- _Task requirements_
In the listing below, find the line containing "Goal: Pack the" and the line containing "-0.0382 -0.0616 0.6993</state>". Repeat exactly those two lines and every line between them, nothing more.

**** Given records ****

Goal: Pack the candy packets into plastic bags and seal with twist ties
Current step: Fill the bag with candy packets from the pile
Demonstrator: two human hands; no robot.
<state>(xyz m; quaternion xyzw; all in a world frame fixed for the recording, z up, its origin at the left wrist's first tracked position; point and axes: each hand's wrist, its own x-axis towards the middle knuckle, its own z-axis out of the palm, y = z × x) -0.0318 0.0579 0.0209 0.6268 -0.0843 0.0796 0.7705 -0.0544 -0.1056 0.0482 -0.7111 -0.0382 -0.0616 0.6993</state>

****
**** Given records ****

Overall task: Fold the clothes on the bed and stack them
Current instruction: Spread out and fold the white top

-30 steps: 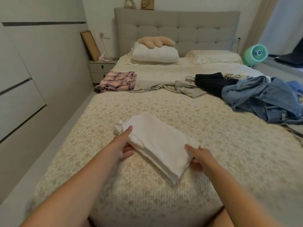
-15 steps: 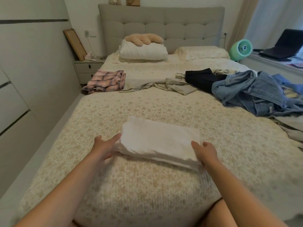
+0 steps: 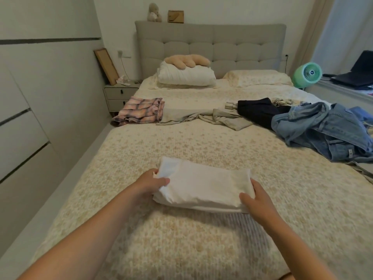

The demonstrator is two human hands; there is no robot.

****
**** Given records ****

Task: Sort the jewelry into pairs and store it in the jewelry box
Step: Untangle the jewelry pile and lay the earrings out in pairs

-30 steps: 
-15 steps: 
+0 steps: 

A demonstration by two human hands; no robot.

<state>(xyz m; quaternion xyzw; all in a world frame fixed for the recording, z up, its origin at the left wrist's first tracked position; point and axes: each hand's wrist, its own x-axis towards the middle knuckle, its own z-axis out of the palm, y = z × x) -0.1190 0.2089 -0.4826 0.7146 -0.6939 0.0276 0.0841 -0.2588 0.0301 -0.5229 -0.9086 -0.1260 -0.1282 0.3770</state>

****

- _Answer for this exercise_
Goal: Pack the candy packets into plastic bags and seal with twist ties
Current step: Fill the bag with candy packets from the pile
Demonstrator: two human hands; no robot.
<state>(xyz m; quaternion xyzw; all in a world frame fixed for the recording, z up, its origin at the left wrist's first tracked position; point and axes: each hand's wrist, its own x-axis towards the middle knuckle, its own z-axis out of the palm, y = z × x) -0.0318 0.0579 0.0209 0.6268 -0.0843 0.0796 0.7705 -0.0544 -0.1056 0.0482 -0.7111 -0.0382 -0.0616 0.6993</state>

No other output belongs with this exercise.